Massiver Einbruch bei Antibiotika-Verordnungen durch Corona-Pandemie
01.03.2022 - Der Ausbruch der COVID-19-Pandemie im März 2020 hat auch in Deutschland zu deutlichen Veränderungen der Krankheitslast und somit der Verordnungen von Arzneimitteln geführt.
Besonders prägnant ist das anhand der Verordnungszahlen von Antibiotika zu erkennen. Diese sind im 2. Quartal 2020 auf einen historischen Tiefstand gesunken. Seitdem bewegen sich die Zahlen auf einem signifikant niedrigeren Niveau als in den Jahren zuvor – vor allem in den Herbst- und Wintermonaten, in denen therapiebedürftige Atemwegserkrankungen verstärkt auftreten. Dies hat das Zentralinstitut für die kassenärztliche Versorgung (Zi) auf Basis der Arzneimittelverordnungsdaten für den Zeitraum Januar 2016 bis Mai 2021 aktuell analysiert. Wurden im Jahr 2019 noch 29,5 Millionen Verordnungen ausgegeben, waren es 2020 nur noch 21,8 Millionen. Und das obwohl niedergelassene Haus- und Fachärzte in Deutschland im internationalen Vergleich Antibiotika bereits vor der Corona-Pandemie überaus moderat verordnet haben.
Die Vermutung, dass eine Abnahme der Verordnungshäufigkeit vor allem auf Schul- und Kitaschließungen zurückzuführen wäre, kann nicht ohne weiteres bestätigt werden, da die Verordnungsrückgänge in allen Altersgruppen auftreten. Allerdings sind die prozentualen Veränderungen bei Kindern und Jugendlichen besonders deutlich, was auf einen zusätzlichen Effekt durch diese Maßnahmen hinweist. Bei den 0- bis 6-Jährigen haben sich die Verordnungszahlen im Vergleich zu 2019 fast halbiert (-44 Prozent). Mit einem Absinken um 35 Prozent ist der Effekt bei den 7- bis 18-Jährigen zwar etwas geringer, aber dennoch sehr deutlich. Absolut betrachtet ist der Effekt hingegen bei den 18- bis 65-Jährigen – nicht zuletzt auf Grund der Größe dieser Patienten-Gruppe – am höchsten. Hier wurden 2020 rund 4,5 Millionen Verordnungen weniger (-26 Prozent) ausgegeben als in 2019. Dies korrespondiert natürlich auch mit den pandemiebedingten Infektionsschutzmaßnahmen seit dem Frühjahr 2020, die zu weniger Atemwegsinfektionen und Arbeitsunfähigkeitsfällen auf Grund von Infektionskrankheiten (z. B. TK-Gesundheitsreport 2021: -22 Prozent) geführt haben. Dies allein erklärt aber nicht den überproportional starken Rückgang der Verordnungen in dieser Altersgruppe.

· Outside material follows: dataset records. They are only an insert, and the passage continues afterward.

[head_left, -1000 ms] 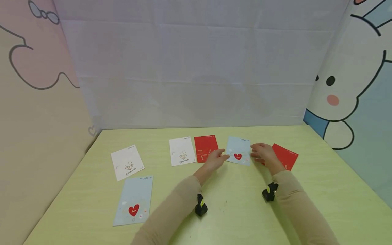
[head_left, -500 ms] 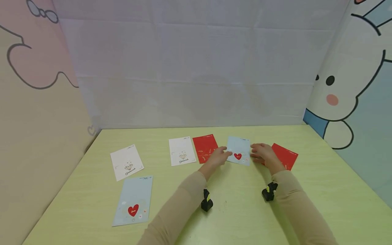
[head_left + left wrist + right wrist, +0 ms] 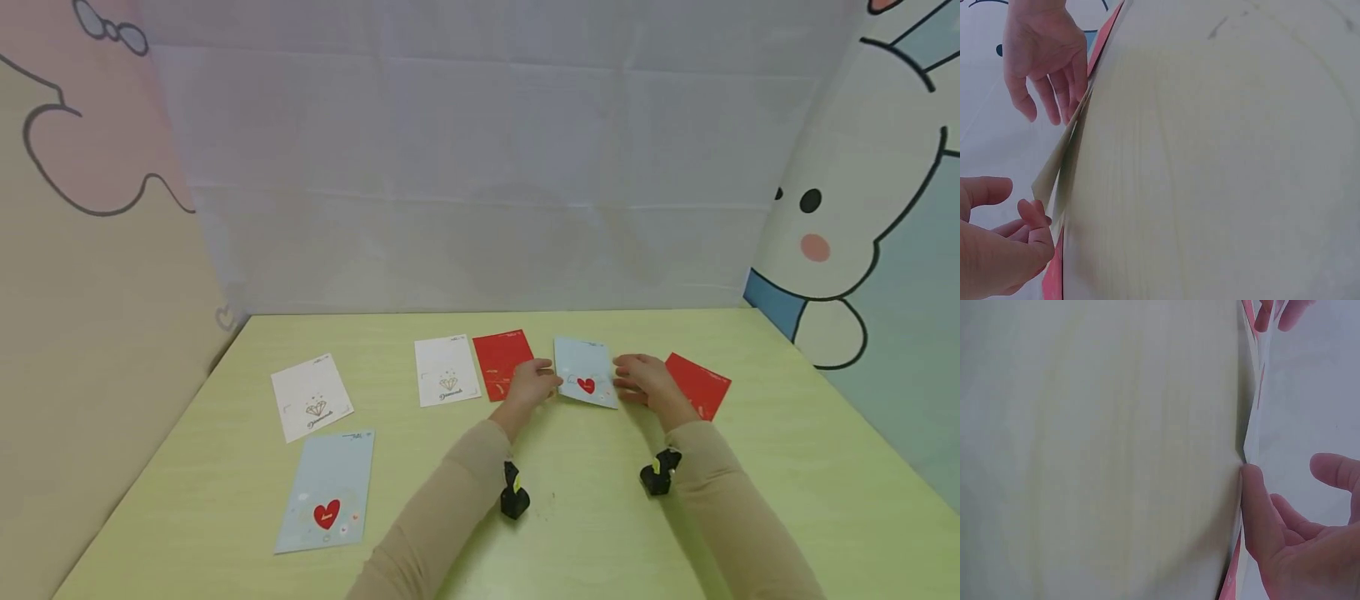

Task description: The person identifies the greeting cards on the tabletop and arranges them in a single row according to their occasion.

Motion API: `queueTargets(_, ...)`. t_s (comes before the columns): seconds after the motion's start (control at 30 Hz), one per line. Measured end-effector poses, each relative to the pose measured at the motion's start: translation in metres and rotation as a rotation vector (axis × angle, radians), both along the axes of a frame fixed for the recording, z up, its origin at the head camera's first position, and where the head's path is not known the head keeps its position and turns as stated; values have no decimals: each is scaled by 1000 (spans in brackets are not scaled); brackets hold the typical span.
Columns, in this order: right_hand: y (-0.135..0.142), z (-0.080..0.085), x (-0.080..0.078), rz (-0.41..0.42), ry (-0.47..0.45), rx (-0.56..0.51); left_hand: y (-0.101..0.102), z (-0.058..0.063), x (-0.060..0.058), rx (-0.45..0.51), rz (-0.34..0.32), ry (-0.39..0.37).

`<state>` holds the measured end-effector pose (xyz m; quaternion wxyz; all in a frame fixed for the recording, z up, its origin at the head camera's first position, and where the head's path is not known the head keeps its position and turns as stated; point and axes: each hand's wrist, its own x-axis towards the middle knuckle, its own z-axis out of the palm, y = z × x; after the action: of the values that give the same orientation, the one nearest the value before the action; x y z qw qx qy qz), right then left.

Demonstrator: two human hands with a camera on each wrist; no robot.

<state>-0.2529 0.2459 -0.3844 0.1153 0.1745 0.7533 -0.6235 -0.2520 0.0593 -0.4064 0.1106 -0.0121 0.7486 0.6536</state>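
In the head view, a light-blue card (image 3: 583,358) with a red heart lies between the two hands. My left hand (image 3: 531,385) is at its left edge, and the near edge of the card bends up. The left wrist view shows the fingertips of the left hand (image 3: 1013,250) pinching the raised corner of the card (image 3: 1054,169). My right hand (image 3: 651,383) sits at the card's right edge, fingers loosely extended. In the right wrist view, a fingertip of the right hand (image 3: 1297,531) meets the card's edge, thumb held apart.
A red card (image 3: 502,358) lies left of the left hand, beside a white diamond card (image 3: 447,367). Another red card (image 3: 697,383) is partly behind the right hand. Farther left are a second white card (image 3: 311,396) and a larger light-blue heart card (image 3: 326,487). A white sheet (image 3: 480,167) stands behind the table.
My left hand has moved slightly right to the light-blue card, whose near edge has risen from flat. The red card beside that hand has shifted a little left. The right hand stays in place.
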Motion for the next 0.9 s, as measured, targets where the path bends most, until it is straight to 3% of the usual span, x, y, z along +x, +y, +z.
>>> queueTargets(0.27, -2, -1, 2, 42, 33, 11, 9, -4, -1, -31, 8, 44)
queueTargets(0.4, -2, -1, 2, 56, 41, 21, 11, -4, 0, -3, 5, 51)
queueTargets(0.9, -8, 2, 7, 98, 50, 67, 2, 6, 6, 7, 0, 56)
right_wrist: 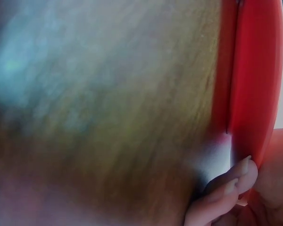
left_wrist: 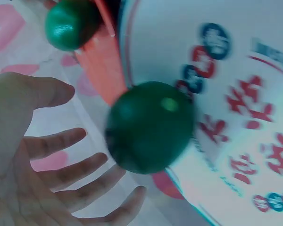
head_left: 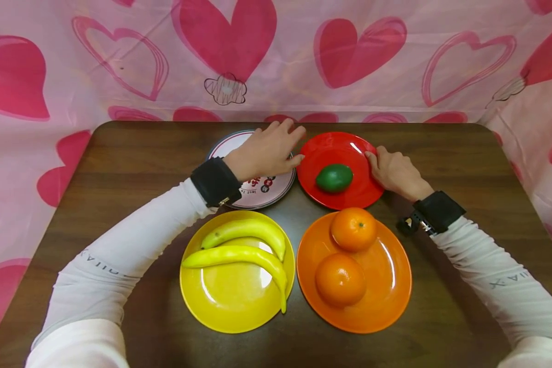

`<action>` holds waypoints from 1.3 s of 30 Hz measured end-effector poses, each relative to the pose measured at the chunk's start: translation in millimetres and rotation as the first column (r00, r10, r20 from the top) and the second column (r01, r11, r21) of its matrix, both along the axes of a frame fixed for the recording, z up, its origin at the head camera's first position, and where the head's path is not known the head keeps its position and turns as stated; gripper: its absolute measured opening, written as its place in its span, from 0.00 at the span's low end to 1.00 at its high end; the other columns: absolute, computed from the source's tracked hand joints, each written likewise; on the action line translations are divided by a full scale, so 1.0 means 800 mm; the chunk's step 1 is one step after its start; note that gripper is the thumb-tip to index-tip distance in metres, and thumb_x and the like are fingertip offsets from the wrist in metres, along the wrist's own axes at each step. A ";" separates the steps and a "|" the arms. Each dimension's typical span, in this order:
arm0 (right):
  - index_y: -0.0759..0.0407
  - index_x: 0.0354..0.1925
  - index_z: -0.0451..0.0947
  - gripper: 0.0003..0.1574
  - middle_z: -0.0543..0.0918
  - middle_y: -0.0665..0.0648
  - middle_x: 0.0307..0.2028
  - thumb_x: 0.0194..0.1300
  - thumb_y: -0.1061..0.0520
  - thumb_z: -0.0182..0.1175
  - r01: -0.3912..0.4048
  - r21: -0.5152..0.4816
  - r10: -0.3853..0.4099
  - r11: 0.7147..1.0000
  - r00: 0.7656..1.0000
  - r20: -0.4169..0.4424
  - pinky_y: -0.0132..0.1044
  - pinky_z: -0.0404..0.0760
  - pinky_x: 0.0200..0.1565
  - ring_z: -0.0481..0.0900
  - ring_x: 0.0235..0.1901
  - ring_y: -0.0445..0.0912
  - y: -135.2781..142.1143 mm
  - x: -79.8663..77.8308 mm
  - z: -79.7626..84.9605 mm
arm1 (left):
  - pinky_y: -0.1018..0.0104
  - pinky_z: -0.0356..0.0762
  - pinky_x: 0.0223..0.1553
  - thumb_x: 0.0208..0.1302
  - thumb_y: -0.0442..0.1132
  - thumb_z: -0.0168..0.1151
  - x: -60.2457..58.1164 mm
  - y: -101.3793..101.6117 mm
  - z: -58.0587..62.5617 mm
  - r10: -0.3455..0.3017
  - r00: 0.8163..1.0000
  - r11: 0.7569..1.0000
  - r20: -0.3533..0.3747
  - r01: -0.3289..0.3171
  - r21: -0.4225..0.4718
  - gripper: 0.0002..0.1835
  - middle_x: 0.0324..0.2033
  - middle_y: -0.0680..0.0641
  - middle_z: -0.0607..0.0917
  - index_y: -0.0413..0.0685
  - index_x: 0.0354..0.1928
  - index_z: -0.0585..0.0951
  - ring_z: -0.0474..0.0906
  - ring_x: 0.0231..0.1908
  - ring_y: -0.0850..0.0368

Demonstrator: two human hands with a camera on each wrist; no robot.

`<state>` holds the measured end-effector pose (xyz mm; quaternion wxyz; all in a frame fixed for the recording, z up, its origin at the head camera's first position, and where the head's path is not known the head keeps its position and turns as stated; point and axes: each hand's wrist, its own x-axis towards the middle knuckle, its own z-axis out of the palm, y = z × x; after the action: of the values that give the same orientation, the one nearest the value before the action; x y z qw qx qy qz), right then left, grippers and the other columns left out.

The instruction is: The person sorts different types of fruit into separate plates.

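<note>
My left hand [head_left: 269, 153] reaches over the white printed plate [head_left: 276, 191], its fingers spread and holding nothing. In the left wrist view, a blurred green lime [left_wrist: 151, 127] appears in front of those fingertips, against the white plate [left_wrist: 155, 42]; whether it rests there I cannot tell. The hand hides this lime in the head view. At the red plate [head_left: 313, 153], my right hand [head_left: 397, 171] grips the right rim, thumb on top; the right wrist view shows fingers [right_wrist: 226, 195] curled under the red rim [right_wrist: 257, 70]. Another green lime [head_left: 334, 178] lies on the red plate.
Nearer me, a yellow plate [head_left: 230, 312] bears two bananas [head_left: 239, 255]. Beside it is an orange plate [head_left: 386, 301] with two oranges [head_left: 340, 279]. All four plates stand close together on the brown wooden table [head_left: 138, 168]. A pink heart-print cloth [head_left: 294, 56] hangs behind.
</note>
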<state>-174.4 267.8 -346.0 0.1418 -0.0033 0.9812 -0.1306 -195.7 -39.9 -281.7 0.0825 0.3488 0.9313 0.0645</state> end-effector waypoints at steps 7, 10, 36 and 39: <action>0.64 0.53 0.61 0.42 0.71 0.66 0.31 0.70 0.28 0.30 -0.010 -0.001 0.010 1.000 1.000 -0.012 0.50 0.74 0.31 0.74 0.32 0.62 0.001 -0.001 0.000 | 0.41 0.75 0.49 0.67 0.55 0.52 0.002 -0.024 -0.015 0.016 0.999 1.000 -0.042 -0.016 -0.012 0.29 0.59 0.39 0.68 0.50 0.66 0.65 0.67 0.53 0.43; 0.64 0.52 0.61 0.42 0.71 0.66 0.31 0.70 0.28 0.30 -0.008 -0.001 0.008 1.000 1.000 -0.010 0.49 0.74 0.31 0.74 0.32 0.62 0.001 -0.002 -0.001 | 0.41 0.76 0.47 0.67 0.55 0.51 0.003 -0.026 -0.018 0.029 0.999 1.000 -0.042 -0.029 -0.006 0.29 0.60 0.39 0.67 0.50 0.66 0.64 0.67 0.52 0.44; 0.65 0.54 0.60 0.44 0.70 0.64 0.31 0.70 0.28 0.29 -0.016 -0.014 0.016 1.000 1.000 0.000 0.47 0.74 0.30 0.73 0.29 0.59 0.010 0.004 0.003 | 0.52 0.73 0.56 0.63 0.52 0.58 -0.002 -0.038 -0.046 0.092 0.985 0.996 0.143 -0.091 -0.014 0.38 0.63 0.38 0.65 0.46 0.70 0.57 0.65 0.53 0.45; 0.65 0.54 0.60 0.44 0.70 0.65 0.31 0.70 0.27 0.29 -0.015 -0.017 0.015 1.000 1.000 0.005 0.47 0.74 0.30 0.73 0.29 0.59 0.010 0.004 0.004 | 0.55 0.73 0.56 0.62 0.52 0.59 -0.004 -0.038 -0.048 0.101 0.983 0.995 0.155 -0.103 0.006 0.39 0.61 0.39 0.66 0.45 0.69 0.57 0.66 0.51 0.46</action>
<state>-170.9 275.9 -342.7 0.1451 -0.0116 0.9797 -0.1379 -198.7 -70.0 -320.0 0.1486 0.2950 0.9384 0.1018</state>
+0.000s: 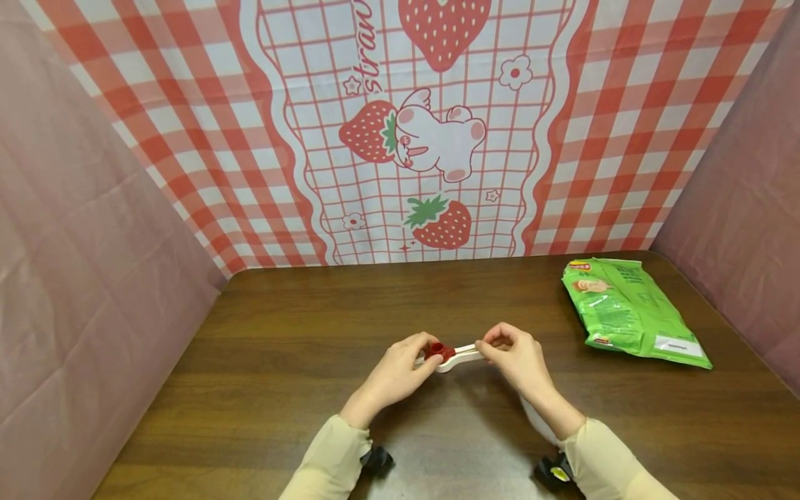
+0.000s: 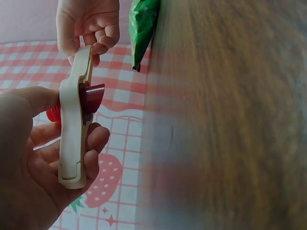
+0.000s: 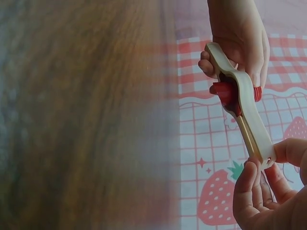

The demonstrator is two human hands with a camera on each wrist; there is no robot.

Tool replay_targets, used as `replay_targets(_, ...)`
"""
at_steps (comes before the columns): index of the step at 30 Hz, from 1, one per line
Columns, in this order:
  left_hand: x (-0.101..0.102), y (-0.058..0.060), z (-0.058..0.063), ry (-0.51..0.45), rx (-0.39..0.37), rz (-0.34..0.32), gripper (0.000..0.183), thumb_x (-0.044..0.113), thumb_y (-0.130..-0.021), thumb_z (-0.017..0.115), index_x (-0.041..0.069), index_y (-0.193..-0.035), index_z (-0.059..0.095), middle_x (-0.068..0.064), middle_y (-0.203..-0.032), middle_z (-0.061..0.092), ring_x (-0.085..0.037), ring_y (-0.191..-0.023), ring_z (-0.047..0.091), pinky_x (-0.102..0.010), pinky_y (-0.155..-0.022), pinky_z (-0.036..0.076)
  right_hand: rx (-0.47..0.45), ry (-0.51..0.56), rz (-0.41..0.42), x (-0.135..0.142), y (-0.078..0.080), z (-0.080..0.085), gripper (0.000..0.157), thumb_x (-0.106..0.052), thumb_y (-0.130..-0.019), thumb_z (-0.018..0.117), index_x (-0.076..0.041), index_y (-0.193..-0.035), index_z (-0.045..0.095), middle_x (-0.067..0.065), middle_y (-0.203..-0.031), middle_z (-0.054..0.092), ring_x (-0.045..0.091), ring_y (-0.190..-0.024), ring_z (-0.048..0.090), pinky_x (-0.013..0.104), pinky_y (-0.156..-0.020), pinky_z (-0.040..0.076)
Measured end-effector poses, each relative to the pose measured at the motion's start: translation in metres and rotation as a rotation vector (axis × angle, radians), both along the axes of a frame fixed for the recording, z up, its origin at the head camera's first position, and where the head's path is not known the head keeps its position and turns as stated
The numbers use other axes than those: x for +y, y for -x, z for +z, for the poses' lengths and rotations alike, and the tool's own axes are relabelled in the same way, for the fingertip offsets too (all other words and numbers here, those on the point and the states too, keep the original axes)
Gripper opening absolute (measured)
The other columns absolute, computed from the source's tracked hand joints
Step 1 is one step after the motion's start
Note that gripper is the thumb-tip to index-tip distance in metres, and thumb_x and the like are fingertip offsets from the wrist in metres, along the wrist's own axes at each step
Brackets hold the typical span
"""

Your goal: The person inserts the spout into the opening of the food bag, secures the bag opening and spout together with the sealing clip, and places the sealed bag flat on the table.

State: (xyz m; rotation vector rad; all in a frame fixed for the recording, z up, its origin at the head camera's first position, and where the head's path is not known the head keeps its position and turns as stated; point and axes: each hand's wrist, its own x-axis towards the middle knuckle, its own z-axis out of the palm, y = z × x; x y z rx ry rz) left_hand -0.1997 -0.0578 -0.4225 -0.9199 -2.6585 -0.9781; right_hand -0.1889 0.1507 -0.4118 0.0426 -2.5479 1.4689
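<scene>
Both hands hold a long off-white bag clip (image 2: 71, 143) above the table, with a red spout (image 2: 92, 98) through its widened middle. My left hand (image 1: 400, 368) grips one end, the thumb against a ridged red cap (image 2: 53, 114) on the spout's other side. At the opposite end my right hand (image 1: 515, 357) pinches the clip between thumb and fingers. A narrow gap shows between the clip's two arms in the right wrist view. In the head view the left fingers hide part of the spout and one clip end.
A green snack bag (image 1: 631, 312) lies on the wooden table (image 1: 281, 319) at the back right. Something white (image 1: 540, 420), mostly hidden, lies beneath the right forearm. A strawberry-print cloth (image 1: 431, 229) hangs behind, with pink cloth at both sides.
</scene>
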Motion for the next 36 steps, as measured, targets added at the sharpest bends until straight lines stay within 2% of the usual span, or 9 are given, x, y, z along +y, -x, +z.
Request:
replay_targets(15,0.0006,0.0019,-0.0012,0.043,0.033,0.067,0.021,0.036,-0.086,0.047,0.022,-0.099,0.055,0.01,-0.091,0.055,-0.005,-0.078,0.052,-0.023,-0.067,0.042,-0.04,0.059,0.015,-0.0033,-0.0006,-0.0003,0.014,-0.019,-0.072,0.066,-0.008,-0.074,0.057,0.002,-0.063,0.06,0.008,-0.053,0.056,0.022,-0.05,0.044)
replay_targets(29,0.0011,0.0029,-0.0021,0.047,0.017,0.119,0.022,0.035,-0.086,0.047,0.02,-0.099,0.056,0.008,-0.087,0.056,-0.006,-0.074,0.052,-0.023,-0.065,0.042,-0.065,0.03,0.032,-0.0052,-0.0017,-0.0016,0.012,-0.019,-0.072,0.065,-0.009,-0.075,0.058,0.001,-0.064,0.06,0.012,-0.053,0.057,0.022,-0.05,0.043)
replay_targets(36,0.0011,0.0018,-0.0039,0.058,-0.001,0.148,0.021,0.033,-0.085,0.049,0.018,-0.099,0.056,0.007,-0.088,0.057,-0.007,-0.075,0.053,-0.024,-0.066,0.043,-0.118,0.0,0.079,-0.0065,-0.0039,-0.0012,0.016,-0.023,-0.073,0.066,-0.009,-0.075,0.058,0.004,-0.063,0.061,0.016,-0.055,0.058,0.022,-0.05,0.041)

„Denkbar ist vielmehr auch, dass sich der Umgang mit Atemwegsinfektionen grundsätzlich verändert hat. Trotz Krankheitssymptomen am Arbeitsplatz zu erscheinen, obwohl eine Krankmeldung angezeigt wäre, ist im Zuge der Pandemie auf Grund des allgemeinen Infektionsrisikos deutlich kritischer bewertet worden als zuvor. Damit sinkt auch der empfundene oder tatsächliche Druck auf Beschäftigte, krank anwesend zu sein und dies im Notfall auch durch die Einnahme von Arzneimitteln wie Antibiotika sicherzustellen“, sagte der Zi-Vorstandsvorsitzende Dr. Dominik von Stillfried.